To George Washington from James K. Tobine, August 1787

From James K. Tobine

[August 1787]

May it please Your Excellency

With the most profound humility I beg leave to approach You, in order to implore You, Sir, that You would be pleased to permit Your Excellency’s most illustrious Name to be prefixed to a Subscription, which I am about to solicit towards the enabling me to print, & publish a certain dramatic Work, calld Americania & Seraphina, or the Immortal Friendship, An alegorical, musical Masque.

If this very Great (and to me most important) Favour, without Sir your knowing the tendency or Design of the Work, be inadmissible: I am ready to lay my poor Manuscript at Your Excellency’s Feet,1 and beg leave to Subscribe myself, Your Excellencys Most devoted Most humble and most faithful Servt

James K. Tobine

ALS, DLC:GW. The letter is undated, but GW dockets it “Augt 1787.”

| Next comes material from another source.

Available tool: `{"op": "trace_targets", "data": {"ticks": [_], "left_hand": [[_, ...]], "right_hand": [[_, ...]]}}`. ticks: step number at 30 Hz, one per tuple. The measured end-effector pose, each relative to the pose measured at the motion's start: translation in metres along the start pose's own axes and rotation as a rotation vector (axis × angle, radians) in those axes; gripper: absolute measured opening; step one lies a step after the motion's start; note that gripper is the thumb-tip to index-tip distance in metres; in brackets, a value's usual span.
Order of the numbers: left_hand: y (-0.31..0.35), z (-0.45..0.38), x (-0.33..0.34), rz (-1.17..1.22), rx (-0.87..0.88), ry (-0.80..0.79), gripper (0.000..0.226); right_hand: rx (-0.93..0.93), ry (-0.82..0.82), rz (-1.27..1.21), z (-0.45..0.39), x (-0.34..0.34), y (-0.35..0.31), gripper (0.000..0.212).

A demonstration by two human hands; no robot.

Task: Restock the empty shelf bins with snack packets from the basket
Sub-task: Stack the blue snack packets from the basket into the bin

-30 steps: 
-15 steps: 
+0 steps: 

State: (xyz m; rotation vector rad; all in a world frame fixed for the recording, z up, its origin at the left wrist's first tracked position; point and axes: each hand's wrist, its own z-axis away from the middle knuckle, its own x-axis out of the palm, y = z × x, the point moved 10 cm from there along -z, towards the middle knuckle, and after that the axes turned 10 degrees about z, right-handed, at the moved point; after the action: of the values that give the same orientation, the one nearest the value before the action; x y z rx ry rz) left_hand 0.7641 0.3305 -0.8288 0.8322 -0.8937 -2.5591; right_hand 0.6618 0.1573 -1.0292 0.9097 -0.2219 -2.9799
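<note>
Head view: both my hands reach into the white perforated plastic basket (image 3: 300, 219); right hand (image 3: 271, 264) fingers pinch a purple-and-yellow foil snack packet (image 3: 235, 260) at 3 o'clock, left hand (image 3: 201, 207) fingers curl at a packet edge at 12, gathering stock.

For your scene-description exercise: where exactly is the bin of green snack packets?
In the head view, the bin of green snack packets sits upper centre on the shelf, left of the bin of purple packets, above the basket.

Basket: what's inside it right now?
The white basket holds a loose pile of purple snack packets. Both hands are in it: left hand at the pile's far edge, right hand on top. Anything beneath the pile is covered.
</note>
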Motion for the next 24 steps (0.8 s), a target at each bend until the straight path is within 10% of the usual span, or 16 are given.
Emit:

A Mr. Tobine played Ali in the tragedy of Mahomet the Imposter in Baltimore in 1782 and Sir John Millamour in Know Your Own Mind in Richmond in 1790 (Seilhamer, American Theatre, description begins George O. Seilhamer. History of the American Theatre. 3 vols. 1888–91. Reprint. New York, 1968. description ends 2:73, 328–29).

1No response to this letter and no record of the publication of Tobine’s “Americania & Seraphina” have been found.